Simulating the act on the trainer. (#65)

* Remove the use of daemon threads for Redis subscribe. * Emulate act and observe on trainer side to update internal vars.
2026-02-14 12:55:51 +01:00 · 2018-11-15 08:38:58 -08:00
parent fe6857eabd
commit fde73ced13
13 changed files with 221 additions and 55 deletions
--- a/rl_coach/level_manager.py
+++ b/rl_coach/level_manager.py
@@ -17,7 +17,7 @@ import copy
 from typing import Union, Dict

 from rl_coach.agents.composite_agent import CompositeAgent
-from rl_coach.core_types import EnvResponse, ActionInfo, RunPhase, ActionType, EnvironmentSteps
+from rl_coach.core_types import EnvResponse, ActionInfo, RunPhase, ActionType, EnvironmentSteps, Transition
 from rl_coach.environments.environment import Environment
 from rl_coach.environments.environment_interface import EnvironmentInterface
 from rl_coach.spaces import ActionSpace, SpacesDefinition
@@ -264,5 +264,31 @@ class LevelManager(EnvironmentInterface):
    def should_train(self) -> bool:
        return any([agent._should_train_helper() for agent in self.agents.values()])

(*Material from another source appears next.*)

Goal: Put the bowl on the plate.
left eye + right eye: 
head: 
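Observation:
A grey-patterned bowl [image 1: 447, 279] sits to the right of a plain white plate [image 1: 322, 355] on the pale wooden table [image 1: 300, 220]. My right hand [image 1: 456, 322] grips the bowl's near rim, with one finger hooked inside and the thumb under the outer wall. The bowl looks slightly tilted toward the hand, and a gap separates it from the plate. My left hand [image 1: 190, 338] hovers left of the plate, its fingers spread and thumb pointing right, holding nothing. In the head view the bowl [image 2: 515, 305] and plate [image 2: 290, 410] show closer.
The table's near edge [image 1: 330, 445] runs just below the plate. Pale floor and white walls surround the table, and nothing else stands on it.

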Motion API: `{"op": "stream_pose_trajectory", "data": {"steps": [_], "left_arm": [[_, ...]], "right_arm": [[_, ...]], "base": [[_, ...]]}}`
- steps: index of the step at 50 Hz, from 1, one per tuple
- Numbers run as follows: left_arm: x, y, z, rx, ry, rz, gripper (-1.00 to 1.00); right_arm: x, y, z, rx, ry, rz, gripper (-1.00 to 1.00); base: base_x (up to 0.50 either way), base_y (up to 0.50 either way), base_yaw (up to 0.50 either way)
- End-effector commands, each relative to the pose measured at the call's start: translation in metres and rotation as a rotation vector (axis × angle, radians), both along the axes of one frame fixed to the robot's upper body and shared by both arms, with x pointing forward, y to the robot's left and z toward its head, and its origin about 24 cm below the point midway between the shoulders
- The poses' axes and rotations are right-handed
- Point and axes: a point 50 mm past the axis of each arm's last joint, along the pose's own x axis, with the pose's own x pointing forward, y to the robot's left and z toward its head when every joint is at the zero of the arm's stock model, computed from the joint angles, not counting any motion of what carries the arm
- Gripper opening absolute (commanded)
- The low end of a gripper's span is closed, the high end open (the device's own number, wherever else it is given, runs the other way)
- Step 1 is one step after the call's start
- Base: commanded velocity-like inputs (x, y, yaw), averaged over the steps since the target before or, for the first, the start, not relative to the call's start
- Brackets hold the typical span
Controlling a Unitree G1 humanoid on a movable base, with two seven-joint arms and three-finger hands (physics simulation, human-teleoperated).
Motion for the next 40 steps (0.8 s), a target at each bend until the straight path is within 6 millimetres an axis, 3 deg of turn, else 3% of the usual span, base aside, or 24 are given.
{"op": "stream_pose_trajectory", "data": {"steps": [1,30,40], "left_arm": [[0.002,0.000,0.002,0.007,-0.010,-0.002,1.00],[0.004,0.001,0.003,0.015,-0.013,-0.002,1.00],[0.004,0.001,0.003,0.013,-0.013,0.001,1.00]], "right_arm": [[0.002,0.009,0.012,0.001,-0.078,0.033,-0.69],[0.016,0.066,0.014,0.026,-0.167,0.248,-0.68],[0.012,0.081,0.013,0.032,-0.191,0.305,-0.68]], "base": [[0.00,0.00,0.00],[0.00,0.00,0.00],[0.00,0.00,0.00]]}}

+    # TODO-remove - this is a temporary flow, used by the trainer worker, duplicated from observe() - need to create
+    #               an external trainer flow reusing the existing flow and methods [e.g. observe(), step(), act()]
+    def emulate_step_on_trainer(self, transition: Transition) -> None:
+        """
+        This emulates a step using the transition obtained from the rollout worker on the training worker
+        in case of distributed training.

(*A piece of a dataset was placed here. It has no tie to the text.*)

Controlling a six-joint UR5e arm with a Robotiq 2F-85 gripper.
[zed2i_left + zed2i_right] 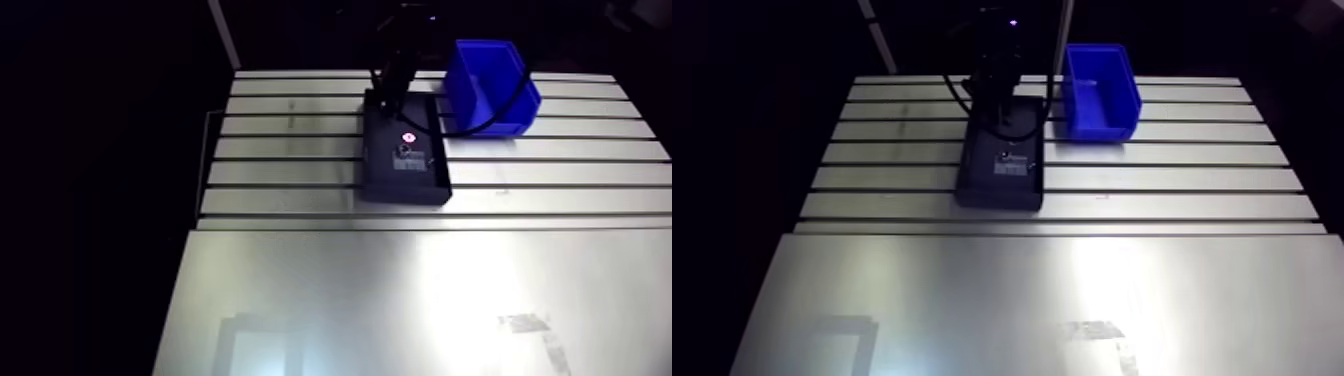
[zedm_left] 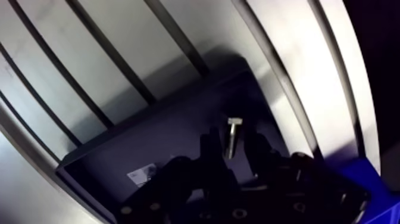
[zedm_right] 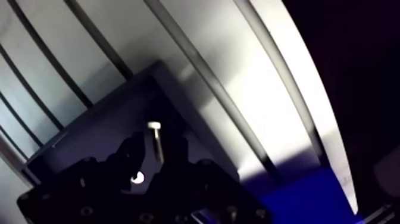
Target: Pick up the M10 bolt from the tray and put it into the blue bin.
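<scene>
1. On the slotted table point(image 1: 300, 150) I've got the black tray point(image 1: 400, 192) sitting roughly mid-table, long side running away from me. The blue bin point(image 1: 1102, 120) stands just beside the tray's far end, on its right as the arm view shows it.
2. Up over the far half of the tray hangs the gripper point(image 2: 231, 136). In the arm view it's just a dark lump, so I'm going by the wrist view for anything detailed.
3. Wrist view: the M10 bolt point(image 2: 233, 140) is lying on the tray floor and shows right between the two fingers point(image 2: 211, 149), head pointing away from the gripper and shank running back toward it.
4. Gripper state: the fingers are spread, one on each side of the bolt, and I can see a sliver of dark tray floor between the shank and each finger, so nothing is pinched. I can't tell how far above the bolt the fingertips are.
5. Other stuff: there's a small white label point(image 2: 141, 174) on the tray floor beside the gripper, and a corner of the blue bin peeks in on the other side.
6. Nearer my end, the table is covered by a smooth shiny plate point(image 1: 400, 300) with glare on it.
</scene>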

+        Run a single step of following the behavioral scheme set for this environment.
+        :param action: the action to apply to the agents held in this level, before beginning following
+                       the scheme.
+        :return: None
+        """
+
+        if self.reset_required:
+            self.reset_internal_state()
+
+        acting_agent = list(self.agents.values())[0]
+
+        # for i in range(self.steps_limit.num_steps):
+        # let the agent observe the result and decide if it wants to terminate the episode
+        done = acting_agent.emulate_observe_on_trainer(transition)
+        acting_agent.emulate_act_on_trainer(transition)
+
+        if done:
+            self.handle_episode_ended()
+            self.reset_required = True
+
    def should_stop(self) -> bool:
        return all([agent.get_success_rate() >= self.environment.get_target_success_rate() for agent in self.agents.values()])